The OpenBSD team seems very reluctant to actually admit security problems and work towards fixing them. One such example is this CoreSecurity advisory from 2007. Instead of working and testing to see the extent of the damage that could be caused by a particular vulnerability, they prefer to dismiss and assume arbitrary code execution is impossible until pushed by Core releasing proof of concept code to show otherwise. This is similar to behavior observed by many corporations. Unfortunately this seems to be typical behavior rather than an exception going by the various mailing list threads when a vulnerability is reported.

OpenBSD was never designed with security in mind. OpenBSD was started when Theo de Raadt left the NetBSD project, with the goal of providing complete access to the source repositories. The focus on security came at a later stage, along with the “secure by default” slogan. As noted above, a secure operating system is not synonymous with a lack of vulnerabilities, and certainly not with a lack of vulnerabilities limited to the base install. This should be contrasted with the various extended access control frameworks, which despite being patches to an existing project, were designed from the ground up with a focus on security.

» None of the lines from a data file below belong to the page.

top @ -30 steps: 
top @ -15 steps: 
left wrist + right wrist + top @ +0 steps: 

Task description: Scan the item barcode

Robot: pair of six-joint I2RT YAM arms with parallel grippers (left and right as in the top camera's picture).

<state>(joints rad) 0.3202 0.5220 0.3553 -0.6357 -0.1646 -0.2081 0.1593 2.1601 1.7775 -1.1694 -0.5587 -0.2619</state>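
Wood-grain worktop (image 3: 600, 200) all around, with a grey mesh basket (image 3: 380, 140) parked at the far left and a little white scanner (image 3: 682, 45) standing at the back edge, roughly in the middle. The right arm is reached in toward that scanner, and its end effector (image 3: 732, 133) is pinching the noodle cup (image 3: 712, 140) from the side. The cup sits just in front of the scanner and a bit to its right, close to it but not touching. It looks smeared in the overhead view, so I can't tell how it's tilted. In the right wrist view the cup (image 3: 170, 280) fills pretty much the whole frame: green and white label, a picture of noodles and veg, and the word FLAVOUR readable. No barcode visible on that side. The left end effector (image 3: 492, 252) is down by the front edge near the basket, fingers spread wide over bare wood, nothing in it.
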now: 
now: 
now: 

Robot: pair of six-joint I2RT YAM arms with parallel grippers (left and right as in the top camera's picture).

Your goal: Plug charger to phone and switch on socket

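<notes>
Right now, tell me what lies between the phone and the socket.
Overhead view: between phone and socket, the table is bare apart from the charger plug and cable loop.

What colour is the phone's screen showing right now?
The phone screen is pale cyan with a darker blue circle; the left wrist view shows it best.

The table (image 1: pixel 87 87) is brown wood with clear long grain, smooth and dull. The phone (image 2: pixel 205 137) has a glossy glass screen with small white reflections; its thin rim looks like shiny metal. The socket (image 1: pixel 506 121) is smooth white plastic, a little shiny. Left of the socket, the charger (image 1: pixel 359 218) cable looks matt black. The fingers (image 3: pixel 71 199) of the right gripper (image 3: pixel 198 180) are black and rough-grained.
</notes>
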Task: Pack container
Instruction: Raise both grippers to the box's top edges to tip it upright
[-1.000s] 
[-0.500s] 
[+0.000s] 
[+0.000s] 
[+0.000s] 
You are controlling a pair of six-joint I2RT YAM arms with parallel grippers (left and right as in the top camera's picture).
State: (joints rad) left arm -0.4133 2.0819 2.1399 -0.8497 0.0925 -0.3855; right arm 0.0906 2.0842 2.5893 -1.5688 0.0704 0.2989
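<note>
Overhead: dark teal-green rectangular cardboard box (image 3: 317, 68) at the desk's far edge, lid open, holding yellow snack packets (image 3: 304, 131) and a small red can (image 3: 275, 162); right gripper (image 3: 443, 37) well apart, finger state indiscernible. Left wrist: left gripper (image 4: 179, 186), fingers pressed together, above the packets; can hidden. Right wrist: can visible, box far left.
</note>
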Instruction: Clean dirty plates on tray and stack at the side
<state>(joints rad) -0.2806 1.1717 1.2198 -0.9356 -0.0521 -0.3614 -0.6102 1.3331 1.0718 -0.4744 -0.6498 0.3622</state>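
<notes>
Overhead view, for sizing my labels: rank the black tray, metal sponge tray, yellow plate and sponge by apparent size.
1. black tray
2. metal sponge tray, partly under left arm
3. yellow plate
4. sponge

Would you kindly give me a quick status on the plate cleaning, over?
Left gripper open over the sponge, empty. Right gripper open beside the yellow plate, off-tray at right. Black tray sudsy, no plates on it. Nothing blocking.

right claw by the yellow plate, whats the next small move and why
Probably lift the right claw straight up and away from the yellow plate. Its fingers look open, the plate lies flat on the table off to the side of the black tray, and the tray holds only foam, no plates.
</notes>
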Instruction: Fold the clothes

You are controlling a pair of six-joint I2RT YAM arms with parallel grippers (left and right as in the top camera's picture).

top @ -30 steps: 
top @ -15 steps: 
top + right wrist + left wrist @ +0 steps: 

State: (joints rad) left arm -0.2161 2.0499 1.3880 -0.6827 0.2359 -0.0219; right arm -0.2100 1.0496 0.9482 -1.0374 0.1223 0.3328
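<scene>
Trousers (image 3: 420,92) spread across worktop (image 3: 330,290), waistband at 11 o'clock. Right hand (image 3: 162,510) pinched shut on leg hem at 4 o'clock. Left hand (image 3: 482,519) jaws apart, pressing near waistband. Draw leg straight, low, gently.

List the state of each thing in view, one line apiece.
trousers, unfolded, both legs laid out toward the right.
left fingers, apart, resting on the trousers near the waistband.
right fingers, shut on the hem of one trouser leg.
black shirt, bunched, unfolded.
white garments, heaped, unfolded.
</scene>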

OpenBSD by itself contains a feature set similar in comparison to the GRSecurity patch for Linux without the ACL or RBAC implementation. GRSecurity and the Openwall project actually pioneered many of the protections that occurred later in OpenBSD such as Executable Space Protection, chroot restrictions, PID randomization and attempts to prevent race conditions. OpenBSD is often credited with pioneering many advances in security when this is not the case. OpenBSD tends to add protections much later, and only when absolutely necessary as they continue to erroneously believe that eliminating vulnerabilities in the base system is sufficient.

It is also odd that for a project that claims to be focused on security, sendmail is still their MTA of choice and BIND is still their DNS server of choice. Sendmail and BIND are old, and they both have atrocious security records. To look through OpenBSD’s security history, many of the vulnerabilities can be attributed to BIND or Sendmail. Why would anyone choose these programs for a security focused operating system, when far more secure alternatives designed from the ground up to be secure are available? Examples might include Exim or Postfix and MaraDNS or NSD.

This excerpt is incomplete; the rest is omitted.